In the others words, we shouldn’t automatically assume a past failure of an idea means the idea was bad. To be clear, I’m not suggesting there aren’t bad ideas that deserve to remain in the trash heap. However, we should at least break down the failure of an idea that we must have considered worthy at one point. (Why else would we have tried it in the first place?) What went wrong and what went right? Was it the execution? The positioning? The audience? Did we even have enough data points in our measurement that our findings of failure are statistically significant? Did it really fail?

Once we’ve broken the failure of the idea down into its component parts, we’ll have a better sense of whether or not the idea itself was at fault. We’ll have a much better understanding of the problems we would face if we tried it again, and that better understanding will give us a better platform from which to base our next attempt if we so desire.  We’ve all heard the stories of Thomas Edison’s thousands of failures before he finally got the incandescent light bulb right. Would we all be in the dark today if he gave up?

What do you think? Have you good ideas junked because of past failures? Was it the idea or something else?

7 Comments

  • By Jeff, May 11, 2010 @ 10:48 am

    “Would we all be in the dark today if he gave up?”
    — Excellent point!

  • By Ron Shevlin, May 11, 2010 @ 11:08 am

    This is perhaps the best comeback I’ve EVER heard.

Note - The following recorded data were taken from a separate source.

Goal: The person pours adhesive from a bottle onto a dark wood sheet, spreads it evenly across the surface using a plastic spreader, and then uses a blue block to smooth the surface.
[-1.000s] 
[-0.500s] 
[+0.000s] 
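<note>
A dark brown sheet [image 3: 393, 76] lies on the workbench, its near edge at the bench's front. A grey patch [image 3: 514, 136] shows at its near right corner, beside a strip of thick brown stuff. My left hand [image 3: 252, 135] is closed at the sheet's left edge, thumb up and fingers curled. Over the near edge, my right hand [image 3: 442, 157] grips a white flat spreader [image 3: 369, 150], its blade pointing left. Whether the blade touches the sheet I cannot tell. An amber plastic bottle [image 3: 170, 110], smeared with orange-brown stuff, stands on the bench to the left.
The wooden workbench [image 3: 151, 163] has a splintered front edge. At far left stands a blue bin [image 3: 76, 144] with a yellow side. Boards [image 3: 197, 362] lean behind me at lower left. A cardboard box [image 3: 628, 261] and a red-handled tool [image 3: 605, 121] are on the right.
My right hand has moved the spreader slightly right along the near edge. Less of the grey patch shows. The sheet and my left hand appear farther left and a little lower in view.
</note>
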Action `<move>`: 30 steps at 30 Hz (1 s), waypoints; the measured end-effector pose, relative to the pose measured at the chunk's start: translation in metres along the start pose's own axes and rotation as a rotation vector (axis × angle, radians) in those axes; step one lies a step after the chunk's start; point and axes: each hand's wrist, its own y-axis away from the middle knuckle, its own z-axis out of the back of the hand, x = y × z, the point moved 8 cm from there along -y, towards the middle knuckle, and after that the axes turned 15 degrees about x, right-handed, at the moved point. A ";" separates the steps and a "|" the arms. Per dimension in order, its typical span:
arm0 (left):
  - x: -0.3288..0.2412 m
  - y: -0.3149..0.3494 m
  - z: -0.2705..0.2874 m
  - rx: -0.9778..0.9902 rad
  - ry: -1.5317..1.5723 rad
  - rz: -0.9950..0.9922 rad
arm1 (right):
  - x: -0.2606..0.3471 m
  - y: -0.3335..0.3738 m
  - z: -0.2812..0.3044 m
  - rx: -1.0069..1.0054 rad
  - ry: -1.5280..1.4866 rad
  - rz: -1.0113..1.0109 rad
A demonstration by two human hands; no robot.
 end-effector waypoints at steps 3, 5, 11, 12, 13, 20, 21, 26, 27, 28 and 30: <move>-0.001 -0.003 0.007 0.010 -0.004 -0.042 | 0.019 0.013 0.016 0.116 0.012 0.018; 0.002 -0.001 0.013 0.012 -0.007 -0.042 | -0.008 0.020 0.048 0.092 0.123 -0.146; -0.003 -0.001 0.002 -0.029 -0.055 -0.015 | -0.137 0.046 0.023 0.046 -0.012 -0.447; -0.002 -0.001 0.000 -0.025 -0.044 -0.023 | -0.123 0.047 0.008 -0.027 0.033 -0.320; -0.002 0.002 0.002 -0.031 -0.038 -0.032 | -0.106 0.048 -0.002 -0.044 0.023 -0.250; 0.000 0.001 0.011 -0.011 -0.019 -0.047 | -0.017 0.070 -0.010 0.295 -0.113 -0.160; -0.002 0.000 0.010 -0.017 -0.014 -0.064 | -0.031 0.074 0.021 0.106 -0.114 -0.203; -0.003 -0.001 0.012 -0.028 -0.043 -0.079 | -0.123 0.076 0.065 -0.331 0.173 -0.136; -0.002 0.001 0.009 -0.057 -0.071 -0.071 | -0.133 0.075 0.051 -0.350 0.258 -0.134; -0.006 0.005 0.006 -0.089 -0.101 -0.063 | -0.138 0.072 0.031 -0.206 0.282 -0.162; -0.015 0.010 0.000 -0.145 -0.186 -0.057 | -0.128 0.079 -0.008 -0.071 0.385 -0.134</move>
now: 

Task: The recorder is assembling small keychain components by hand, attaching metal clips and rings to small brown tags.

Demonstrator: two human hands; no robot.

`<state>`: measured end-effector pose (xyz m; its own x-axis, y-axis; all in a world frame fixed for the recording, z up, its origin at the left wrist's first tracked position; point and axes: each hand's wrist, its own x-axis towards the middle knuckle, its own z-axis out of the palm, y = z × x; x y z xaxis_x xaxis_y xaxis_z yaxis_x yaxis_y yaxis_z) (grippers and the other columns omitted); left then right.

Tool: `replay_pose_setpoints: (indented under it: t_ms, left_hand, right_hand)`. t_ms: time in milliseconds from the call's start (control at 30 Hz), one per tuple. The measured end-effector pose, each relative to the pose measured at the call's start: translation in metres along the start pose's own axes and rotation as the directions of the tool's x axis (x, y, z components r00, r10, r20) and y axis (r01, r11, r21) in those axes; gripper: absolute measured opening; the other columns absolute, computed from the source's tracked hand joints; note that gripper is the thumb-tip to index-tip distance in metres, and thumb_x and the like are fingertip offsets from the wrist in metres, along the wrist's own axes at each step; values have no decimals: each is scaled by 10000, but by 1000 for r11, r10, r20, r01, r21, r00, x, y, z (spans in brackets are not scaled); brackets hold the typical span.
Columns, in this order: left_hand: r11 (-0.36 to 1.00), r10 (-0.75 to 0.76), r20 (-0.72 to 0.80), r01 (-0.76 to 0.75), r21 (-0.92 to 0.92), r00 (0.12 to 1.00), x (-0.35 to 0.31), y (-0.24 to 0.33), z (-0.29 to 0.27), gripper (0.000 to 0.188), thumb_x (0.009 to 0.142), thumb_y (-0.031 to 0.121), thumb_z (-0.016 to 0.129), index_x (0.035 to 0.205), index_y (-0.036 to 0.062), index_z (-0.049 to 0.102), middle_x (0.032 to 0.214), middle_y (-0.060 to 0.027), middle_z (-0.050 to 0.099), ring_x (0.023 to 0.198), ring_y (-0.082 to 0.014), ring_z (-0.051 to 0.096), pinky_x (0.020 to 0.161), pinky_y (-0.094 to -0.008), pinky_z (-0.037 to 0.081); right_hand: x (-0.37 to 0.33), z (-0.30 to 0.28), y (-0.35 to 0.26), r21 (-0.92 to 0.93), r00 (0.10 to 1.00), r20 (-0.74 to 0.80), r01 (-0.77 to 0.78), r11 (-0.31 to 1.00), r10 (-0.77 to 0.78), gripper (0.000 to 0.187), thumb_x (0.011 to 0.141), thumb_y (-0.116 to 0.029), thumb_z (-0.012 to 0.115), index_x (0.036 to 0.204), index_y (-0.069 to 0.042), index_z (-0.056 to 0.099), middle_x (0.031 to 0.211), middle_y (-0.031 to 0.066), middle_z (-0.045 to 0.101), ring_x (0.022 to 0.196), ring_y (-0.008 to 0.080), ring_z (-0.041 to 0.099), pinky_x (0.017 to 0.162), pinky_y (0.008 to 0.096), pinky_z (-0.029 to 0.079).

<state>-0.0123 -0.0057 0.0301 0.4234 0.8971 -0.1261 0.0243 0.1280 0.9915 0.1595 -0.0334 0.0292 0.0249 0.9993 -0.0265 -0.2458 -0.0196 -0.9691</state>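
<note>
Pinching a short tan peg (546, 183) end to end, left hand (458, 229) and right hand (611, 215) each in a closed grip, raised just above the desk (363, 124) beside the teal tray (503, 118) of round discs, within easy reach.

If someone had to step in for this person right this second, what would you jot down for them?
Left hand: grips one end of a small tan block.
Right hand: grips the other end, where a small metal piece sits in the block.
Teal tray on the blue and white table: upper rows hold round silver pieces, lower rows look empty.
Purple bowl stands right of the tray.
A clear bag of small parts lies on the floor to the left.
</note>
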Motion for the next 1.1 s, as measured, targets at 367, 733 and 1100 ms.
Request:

    Was sitting in a meeting w/ a client, when someone said ““We tried that before and it didn’t work.”

    The senior exec leading the meeting replied “yes, but this time, you won’t be in charge of the effort.”

    I gained a new hero that day. 🙂

  • By Eric Feinberg, May 12, 2010 @ 9:59 am

    Execution matters a lot. Timing is everything. Amen.

  • By Xavier Casanova, May 12, 2010 @ 11:08 am

    No wonder some of the most exciting companies in the last 10 years (Google, Facebook) were started by 22 years old. But to be fair, this is a gray area – creativity vs experience. It doesn’t help to make the exact same mistake over and over again, unless there is an element that’s changed. It’s up to the one proposing an idea to prove why “it’s different this time”, and for the one criticizing to be a good listener. Goes back to leadership and good communication, in my opinion.

  • By Chris Eagle, May 12, 2010 @ 11:20 am

    Edison didn’t try to make a light bulb 1000 times; he tried to make 1000 different light bulbs, and finally got one that worked.

    Ideas are fundamentally good or fundamentally bad. If an idea is good and it doesn’t work, then you need to find out what you can change to make it work. Edison understood that the light bulb was a fundamentally good idea.

    There’s an old adage about a hot stove – and how touching one teaches some people to never touch a stove. “I can’t cook. I touched a stove once and burned the hell out of my hand.” Maybe it’s just me, but I seem to meet a lot of these people. They also tend to have stumps on their meeting tables…

  • By Vijay Kaundal, May 12, 2010 @ 3:23 pm

    “Failure are the stepping stones of success” goes the old adage. Failing is not a problem but not analyzing a failure and not working on the shortcomings to correct what went wrong is definitely a problem. And sometimes getting a fresh pair of eyes helps in spotting the not so obvious to our eyes.

  • By Kevin Ertell, May 23, 2010 @ 11:45 am

    Thanks everyone for your comments.

    Ron: That’s a classic line. I’m going to remember that one.

    Xavier: I really appreciate your points about the proposer showing what’s different and criticizer being a good listener. That combination, plus the mix of leadership and communication you mentioned, is a recipe for ultimate success.

    Chris: Great point about Edison developing 1,000 different light bulbs and just plain following through on a fundamentally good idea. And thanks for the nice tree stump reference. 🙂

    Vijay: Great points about recognizing failure as a stepping stone to success. We certainly need failures in order to learn. Your point about a fresh pair of eyes is a good one, especially if it comes in the sort of environment Xavier mentioned.